Once you find the line with "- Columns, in" in the data that follows, repeat it and every line after it exactly, through the line with "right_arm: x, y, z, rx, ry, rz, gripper".

PROVIDED RECORDS:
* * *

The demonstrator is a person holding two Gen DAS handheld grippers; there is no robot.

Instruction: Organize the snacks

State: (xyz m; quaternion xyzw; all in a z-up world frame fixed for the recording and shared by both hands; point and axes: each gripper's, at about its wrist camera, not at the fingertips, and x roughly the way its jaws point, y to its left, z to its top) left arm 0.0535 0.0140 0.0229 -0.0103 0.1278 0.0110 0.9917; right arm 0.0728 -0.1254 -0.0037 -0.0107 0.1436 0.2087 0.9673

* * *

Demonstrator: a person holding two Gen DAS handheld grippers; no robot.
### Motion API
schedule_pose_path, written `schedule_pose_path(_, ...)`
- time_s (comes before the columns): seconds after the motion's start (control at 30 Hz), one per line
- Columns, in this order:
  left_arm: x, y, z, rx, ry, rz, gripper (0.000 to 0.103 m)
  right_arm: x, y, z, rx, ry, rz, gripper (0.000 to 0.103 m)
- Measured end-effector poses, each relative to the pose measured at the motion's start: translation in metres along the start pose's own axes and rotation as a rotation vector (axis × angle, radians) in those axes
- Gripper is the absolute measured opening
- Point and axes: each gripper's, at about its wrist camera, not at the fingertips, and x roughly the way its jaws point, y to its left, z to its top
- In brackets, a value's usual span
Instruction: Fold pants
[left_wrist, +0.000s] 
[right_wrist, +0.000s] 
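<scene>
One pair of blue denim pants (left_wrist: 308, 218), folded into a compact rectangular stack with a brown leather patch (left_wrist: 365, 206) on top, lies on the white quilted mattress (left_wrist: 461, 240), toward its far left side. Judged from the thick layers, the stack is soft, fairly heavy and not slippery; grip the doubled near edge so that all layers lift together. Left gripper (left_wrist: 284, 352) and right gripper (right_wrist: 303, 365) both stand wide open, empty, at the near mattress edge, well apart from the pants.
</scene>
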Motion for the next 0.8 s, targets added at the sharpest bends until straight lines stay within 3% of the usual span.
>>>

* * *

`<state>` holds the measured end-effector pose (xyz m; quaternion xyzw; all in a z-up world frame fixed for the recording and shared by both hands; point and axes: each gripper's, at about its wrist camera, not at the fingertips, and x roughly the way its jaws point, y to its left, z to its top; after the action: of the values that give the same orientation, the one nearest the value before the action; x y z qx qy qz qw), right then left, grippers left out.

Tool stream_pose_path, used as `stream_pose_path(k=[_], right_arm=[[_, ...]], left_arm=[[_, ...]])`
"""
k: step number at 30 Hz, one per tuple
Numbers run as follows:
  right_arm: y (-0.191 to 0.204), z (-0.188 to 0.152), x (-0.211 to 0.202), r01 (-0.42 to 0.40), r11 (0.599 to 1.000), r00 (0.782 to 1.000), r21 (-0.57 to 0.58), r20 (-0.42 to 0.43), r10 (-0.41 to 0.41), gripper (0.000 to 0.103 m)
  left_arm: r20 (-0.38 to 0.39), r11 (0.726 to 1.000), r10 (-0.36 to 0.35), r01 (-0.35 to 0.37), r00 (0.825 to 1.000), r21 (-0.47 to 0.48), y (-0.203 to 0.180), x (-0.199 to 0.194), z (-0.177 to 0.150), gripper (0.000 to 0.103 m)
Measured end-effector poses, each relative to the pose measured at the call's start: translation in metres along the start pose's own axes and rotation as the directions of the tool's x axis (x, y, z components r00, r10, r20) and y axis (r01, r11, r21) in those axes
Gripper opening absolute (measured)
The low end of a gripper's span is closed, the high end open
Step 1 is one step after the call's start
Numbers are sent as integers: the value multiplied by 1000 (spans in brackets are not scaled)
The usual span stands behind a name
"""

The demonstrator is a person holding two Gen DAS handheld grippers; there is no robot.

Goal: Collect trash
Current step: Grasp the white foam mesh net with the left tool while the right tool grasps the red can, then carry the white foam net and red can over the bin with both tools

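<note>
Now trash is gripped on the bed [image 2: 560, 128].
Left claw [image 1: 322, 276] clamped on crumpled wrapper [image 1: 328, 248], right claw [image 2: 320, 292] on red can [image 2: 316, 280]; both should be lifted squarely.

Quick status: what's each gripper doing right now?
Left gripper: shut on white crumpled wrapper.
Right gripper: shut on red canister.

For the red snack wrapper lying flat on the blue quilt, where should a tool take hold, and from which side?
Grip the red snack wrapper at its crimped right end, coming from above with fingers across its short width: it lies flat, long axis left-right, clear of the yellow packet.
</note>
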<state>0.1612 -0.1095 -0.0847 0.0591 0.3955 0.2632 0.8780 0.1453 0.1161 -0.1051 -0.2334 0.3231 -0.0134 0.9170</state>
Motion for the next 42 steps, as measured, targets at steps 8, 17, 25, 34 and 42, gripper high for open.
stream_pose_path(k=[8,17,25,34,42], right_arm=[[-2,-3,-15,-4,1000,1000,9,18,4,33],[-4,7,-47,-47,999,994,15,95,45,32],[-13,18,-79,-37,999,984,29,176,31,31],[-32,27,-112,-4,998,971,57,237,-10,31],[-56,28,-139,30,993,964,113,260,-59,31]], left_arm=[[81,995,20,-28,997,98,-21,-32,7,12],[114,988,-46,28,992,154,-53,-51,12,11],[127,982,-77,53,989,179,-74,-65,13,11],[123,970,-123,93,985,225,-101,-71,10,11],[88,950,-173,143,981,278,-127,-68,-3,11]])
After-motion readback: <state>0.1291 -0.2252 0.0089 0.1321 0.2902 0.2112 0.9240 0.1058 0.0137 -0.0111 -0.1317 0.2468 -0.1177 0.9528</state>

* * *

THE ANSWER:
- Columns, in this order:
  left_arm: x, y, z, rx, ry, rz, gripper (0.000 to 0.103 m)
  right_arm: x, y, z, rx, ry, rz, gripper (0.000 to 0.103 m)

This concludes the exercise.